Research talk:Automated classification of draft quality/Work log/2016-09-28
Latest comment: 8 years ago by EpochFail in topic Wednesday, September 28, 2016
Wednesday, September 28, 2016
editOK looks like my last queries have failed, so I'm going to run them directly on labsDB in PAWS.

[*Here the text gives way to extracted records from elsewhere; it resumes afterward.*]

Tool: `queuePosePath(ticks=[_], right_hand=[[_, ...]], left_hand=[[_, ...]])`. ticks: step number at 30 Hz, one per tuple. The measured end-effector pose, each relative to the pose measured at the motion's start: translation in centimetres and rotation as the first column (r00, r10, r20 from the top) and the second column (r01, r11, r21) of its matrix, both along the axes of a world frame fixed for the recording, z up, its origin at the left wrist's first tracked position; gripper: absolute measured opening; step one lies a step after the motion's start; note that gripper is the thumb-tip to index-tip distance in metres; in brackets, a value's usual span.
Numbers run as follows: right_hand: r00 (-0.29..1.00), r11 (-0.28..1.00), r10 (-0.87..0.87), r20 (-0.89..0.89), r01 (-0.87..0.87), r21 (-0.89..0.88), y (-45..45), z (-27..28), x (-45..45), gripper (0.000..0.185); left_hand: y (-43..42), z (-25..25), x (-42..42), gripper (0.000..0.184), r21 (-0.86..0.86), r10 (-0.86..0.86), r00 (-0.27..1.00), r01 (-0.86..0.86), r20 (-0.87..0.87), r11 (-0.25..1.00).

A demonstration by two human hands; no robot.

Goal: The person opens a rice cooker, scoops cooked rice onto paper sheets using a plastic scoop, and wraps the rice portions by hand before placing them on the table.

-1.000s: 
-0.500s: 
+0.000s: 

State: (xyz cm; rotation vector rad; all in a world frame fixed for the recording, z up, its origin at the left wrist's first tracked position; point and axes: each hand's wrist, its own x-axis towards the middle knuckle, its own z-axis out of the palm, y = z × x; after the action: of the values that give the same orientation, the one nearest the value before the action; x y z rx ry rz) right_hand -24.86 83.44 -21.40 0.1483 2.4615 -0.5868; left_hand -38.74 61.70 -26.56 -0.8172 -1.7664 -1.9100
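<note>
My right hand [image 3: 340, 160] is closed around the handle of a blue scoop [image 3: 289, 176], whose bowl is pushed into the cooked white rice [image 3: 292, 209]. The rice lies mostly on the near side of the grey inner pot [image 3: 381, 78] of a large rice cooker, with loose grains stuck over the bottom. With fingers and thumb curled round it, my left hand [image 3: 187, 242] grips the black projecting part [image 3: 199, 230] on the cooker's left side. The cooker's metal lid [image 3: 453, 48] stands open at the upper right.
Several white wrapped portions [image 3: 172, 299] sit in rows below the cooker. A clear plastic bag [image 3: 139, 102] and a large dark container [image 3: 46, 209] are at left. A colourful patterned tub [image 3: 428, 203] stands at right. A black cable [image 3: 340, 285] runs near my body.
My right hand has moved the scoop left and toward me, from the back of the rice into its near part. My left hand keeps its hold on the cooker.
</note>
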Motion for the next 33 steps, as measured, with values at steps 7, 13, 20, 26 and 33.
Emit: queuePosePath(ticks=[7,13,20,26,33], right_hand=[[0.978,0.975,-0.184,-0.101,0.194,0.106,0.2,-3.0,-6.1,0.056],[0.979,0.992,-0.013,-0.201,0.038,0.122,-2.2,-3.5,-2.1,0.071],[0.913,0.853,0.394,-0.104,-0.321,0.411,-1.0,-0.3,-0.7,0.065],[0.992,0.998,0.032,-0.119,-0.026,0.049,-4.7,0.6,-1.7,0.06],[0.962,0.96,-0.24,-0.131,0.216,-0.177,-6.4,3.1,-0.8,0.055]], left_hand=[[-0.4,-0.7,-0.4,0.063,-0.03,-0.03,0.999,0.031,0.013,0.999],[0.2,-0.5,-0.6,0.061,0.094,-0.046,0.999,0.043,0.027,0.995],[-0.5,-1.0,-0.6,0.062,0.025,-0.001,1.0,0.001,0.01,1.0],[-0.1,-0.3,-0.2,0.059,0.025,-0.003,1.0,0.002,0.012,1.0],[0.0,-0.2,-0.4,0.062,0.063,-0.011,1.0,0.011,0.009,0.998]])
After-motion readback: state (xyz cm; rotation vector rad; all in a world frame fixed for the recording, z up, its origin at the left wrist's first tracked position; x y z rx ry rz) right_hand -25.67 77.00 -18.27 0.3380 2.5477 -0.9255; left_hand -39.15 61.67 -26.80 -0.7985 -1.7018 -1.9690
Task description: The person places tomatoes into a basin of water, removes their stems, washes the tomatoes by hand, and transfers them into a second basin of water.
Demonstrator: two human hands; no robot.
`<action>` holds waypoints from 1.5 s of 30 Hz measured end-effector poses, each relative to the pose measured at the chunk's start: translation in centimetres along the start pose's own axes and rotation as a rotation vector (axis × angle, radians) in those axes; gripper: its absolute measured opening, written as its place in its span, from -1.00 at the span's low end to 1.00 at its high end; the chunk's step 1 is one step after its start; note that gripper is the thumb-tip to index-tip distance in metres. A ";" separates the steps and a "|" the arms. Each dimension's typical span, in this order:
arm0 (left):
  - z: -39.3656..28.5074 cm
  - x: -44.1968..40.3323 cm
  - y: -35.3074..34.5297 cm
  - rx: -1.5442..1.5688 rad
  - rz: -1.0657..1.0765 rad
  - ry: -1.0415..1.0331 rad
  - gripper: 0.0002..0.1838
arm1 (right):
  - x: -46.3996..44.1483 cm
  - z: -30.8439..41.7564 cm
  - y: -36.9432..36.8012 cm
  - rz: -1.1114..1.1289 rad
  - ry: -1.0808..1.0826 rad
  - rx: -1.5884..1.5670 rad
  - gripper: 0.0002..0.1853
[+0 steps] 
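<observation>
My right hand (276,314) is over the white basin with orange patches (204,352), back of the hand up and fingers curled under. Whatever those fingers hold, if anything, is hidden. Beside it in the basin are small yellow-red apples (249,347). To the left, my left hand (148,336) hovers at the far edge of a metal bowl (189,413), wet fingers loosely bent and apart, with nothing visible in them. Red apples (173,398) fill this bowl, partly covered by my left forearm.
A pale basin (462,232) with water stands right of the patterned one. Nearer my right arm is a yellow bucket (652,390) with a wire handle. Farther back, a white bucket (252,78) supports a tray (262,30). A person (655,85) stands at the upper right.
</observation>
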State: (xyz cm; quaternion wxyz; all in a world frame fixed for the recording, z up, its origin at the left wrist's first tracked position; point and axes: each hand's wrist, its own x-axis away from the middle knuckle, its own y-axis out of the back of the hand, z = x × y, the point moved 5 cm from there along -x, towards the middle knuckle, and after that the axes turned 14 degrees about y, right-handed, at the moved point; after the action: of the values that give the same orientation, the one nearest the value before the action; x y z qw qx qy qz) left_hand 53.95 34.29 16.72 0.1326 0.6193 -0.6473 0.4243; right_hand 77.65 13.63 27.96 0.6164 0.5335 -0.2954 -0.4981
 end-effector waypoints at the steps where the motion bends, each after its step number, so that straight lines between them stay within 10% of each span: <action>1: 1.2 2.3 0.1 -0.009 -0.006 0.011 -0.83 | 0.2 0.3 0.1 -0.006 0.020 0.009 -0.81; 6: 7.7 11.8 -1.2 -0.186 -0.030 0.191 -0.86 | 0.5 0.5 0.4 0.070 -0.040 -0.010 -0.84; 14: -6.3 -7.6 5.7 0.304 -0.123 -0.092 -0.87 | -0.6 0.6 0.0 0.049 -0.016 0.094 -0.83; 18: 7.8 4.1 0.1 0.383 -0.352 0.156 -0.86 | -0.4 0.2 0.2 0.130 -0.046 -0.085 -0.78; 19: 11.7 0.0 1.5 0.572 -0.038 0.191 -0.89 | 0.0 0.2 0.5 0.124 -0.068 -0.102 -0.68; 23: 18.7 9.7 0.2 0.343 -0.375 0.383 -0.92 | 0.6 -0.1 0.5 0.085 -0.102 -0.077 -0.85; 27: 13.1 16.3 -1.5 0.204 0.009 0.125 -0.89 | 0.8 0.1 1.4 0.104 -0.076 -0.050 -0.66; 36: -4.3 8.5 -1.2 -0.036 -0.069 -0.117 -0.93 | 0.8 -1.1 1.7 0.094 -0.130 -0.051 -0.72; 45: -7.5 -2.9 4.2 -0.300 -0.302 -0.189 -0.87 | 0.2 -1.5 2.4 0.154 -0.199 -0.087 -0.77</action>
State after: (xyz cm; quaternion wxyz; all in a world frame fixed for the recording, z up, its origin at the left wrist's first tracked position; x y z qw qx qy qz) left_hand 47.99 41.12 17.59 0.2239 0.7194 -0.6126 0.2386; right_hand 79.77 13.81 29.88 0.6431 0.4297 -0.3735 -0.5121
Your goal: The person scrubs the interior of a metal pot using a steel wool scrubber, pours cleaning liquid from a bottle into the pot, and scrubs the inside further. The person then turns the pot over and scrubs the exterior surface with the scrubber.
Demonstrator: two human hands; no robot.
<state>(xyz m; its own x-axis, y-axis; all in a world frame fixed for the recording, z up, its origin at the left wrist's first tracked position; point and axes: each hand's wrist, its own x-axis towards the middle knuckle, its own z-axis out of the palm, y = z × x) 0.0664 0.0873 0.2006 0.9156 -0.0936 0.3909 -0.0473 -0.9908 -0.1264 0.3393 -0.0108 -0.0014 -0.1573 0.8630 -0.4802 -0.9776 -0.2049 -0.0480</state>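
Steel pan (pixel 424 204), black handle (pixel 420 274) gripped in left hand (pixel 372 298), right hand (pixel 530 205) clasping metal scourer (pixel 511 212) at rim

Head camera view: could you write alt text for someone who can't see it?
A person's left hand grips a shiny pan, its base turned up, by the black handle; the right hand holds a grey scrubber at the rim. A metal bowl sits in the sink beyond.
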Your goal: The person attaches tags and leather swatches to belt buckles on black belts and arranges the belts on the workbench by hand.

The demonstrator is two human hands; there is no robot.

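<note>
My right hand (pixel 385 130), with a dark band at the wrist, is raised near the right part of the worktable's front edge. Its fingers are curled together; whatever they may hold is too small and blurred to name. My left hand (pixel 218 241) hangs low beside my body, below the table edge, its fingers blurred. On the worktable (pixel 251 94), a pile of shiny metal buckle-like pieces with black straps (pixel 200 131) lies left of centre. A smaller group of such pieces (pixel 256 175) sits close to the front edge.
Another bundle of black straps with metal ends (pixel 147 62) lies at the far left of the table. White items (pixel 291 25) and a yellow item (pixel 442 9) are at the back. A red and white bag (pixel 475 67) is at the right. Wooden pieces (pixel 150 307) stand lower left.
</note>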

https://quarry.wmflabs.org/query/12795 -- Surviving articles https://quarry.wmflabs.org/query/12796 -- Deleted articles
--EpochFail (talk) 17:26, 28 September 2016 (UTC)
Here's what I've got:
SELECT
page_title,
rev_id AS creation_rev_id,
rev_timestamp AS creation_timestamp,
FALSE AS archived,
"OK" AS draft_quality
FROM revision
INNER JOIN page ON
rev_page = page_id
WHERE
rev_timestamp BETWEEN "20150827" AND "20160827" AND
rev_parent_id = 0 AND
page_namespace = 0
UNION ALL
SELECT
ar_title,
ar_rev_id AS creation_rev_id,
ar_timestamp AS creation_timestamp,
True AS archived,
IF(log_comment REGEXP "WP:CSD#G3\\|", "vandalism",
IF(log_comment REGEXP "WP:CSD#G10\\|", "attack",
IF(log_comment REGEXP "WP:CSD#G11\\|", "spam",
IF(log_comment REGEXP "WP:CSD#A11\\|", "hoax", "OK")))) AS draft_quality
FROM archive
LEFT JOIN logging speedy_delete ON
log_namespace = ar_namespace AND
log_title = ar_title AND
log_type = "delete" AND
log_action = "delete" AND
log_comment LIKE "[[WP:CSD#%" AND
log_comment REGEXP "WP:CSD#(G3|G10|G11|A11)\\|" AND
log_timestamp > ar_timestamp
WHERE
ar_timestamp BETWEEN "20150827" AND "20160827" AND
log_timestamp BETWEEN "20150827" AND "20160827" AND
ar_parent_id = 0 AND
ar_namespace = 0;
It should theoretically run on labsDB, but I think it might have more of a chance to finish, so I'll be running on both labs and analytics databases. --EpochFail (talk) 17:34, 28 September 2016 (UTC)
Well, that's still running. So I guess I'll just let it go overnight and see what we've got in the morning. --EpochFail (talk) 22:33, 28 September 2016 (UTC)